AMIA to Develop Clinical Informatics as Certifiable Specialty


The American Medical Informatics Association (AMIA) will attempt to elevate applied clinical informatics to the level of medical subspecialty with the help of a $300,000 grant from the Robert Wood Johnson Foundation (RWJF).

The funding, announced last week, will help build the foundation of a certification system in medical informatics that medical boards could adopt, according to AMIA president and chief executive Don Detmer. “What we’re doing is creating the essential documents for that process to unfold,” Detmer says.

“This is saying that clinical informatics has moved from intramural status to varsity,” Detmer says. “We’re turning it from a serious avocation into a full profession.”

Specifically, AMIA will produce a document spelling out the core content of a medical informatics certification program and another listing the training requirements for a physician to earn a subspecialty certificate. “We will be creating the kinds of materials you need for American boards of medical specialties to recognize informatics as a subspecialty,” Detmer explains.

“After this stage, then we have to get the approval from those boards and then move forward.”

AMIA will involve medical specialty boards to recognize informatics as a subspecialty rather than try to create a distinct certification board for informatics because clinical informatics is inherently multidisciplinary, according to Detmer.

Indeed, it was a series of talks with about seven specialty boards that convinced AMIA to apply for the grant about a year ago. “They expressed approval of the idea,” Detmer says. “That was a very bright green light.”

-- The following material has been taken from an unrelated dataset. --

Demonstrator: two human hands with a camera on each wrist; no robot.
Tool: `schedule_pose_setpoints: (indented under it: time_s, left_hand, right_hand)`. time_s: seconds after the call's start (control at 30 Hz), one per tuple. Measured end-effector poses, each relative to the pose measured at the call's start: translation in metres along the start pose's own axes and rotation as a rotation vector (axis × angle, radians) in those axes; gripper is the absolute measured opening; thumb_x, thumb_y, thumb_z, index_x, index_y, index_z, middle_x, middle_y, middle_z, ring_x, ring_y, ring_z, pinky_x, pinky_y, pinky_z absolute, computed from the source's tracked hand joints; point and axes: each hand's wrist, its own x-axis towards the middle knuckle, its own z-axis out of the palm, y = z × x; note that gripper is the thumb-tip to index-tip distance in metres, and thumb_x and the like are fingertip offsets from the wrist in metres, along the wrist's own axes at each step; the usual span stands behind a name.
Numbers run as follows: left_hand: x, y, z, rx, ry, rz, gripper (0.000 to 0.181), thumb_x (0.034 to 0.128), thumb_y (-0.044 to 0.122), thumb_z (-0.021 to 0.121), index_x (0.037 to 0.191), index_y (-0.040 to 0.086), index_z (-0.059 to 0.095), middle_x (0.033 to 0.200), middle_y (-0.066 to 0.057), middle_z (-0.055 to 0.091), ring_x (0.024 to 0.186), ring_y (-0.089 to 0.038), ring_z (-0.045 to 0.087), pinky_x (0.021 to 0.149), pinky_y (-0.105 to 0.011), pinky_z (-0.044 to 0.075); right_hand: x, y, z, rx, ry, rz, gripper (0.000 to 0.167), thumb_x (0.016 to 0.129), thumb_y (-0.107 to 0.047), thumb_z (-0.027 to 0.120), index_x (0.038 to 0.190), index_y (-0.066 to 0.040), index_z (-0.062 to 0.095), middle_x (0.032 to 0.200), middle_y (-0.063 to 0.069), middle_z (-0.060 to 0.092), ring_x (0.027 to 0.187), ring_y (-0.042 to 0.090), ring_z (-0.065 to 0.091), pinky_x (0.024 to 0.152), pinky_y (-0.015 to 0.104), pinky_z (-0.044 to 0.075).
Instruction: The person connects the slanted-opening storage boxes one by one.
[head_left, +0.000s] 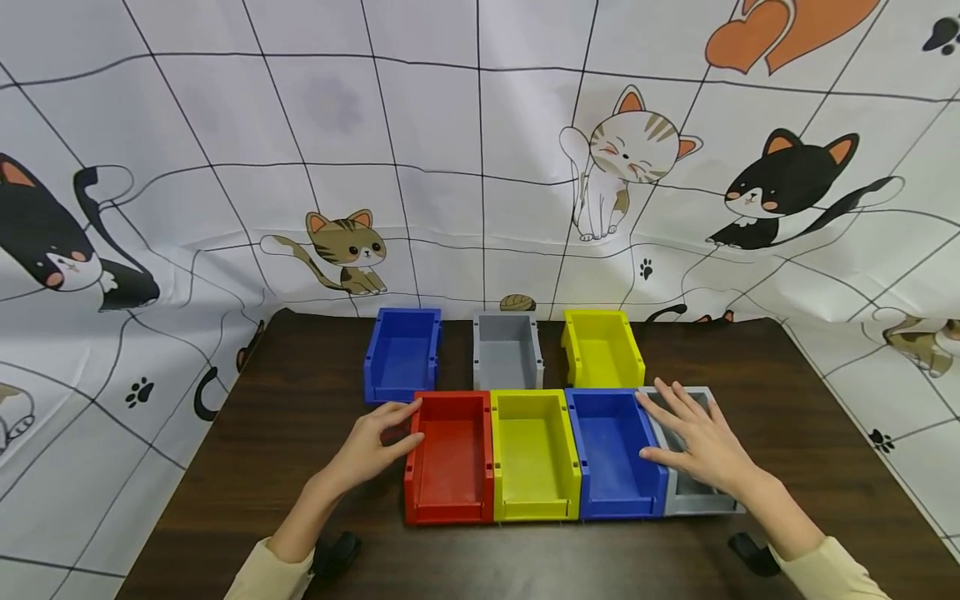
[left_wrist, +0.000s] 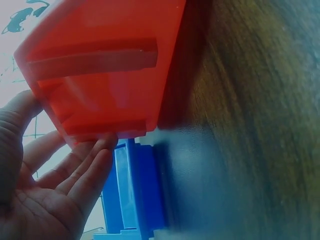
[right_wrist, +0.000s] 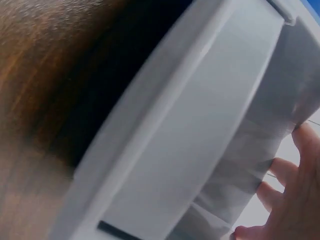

While the American Nurses Certification Center, an affiliate of the American Nurses Association, has had a specialty certification for informatics nurses since 1996, no such program exists for physicians. “AMIA sees applied clinical informatics as not being essentially different for doctors as it is for pharmacy or nursing or any other health profession,” Detmer says.

Nurses and other health professionals will participate in workgroups for the new program, much as they do in AMIA’s 10x10 Program, which aims to train 10,000 people in health informatics by 2010. While Detmer is serving as principal investigator for the grant-funded research, his co-principal investigator is not a physician but a researcher with a Ph.D., namely Benson Munger of the University of Arizona’s BIO5 Institute.

The process for developing certification in medical informatics is specific to physicians, but Detmer believes that any documents that come out of the grant work will be useful in other informatics programs.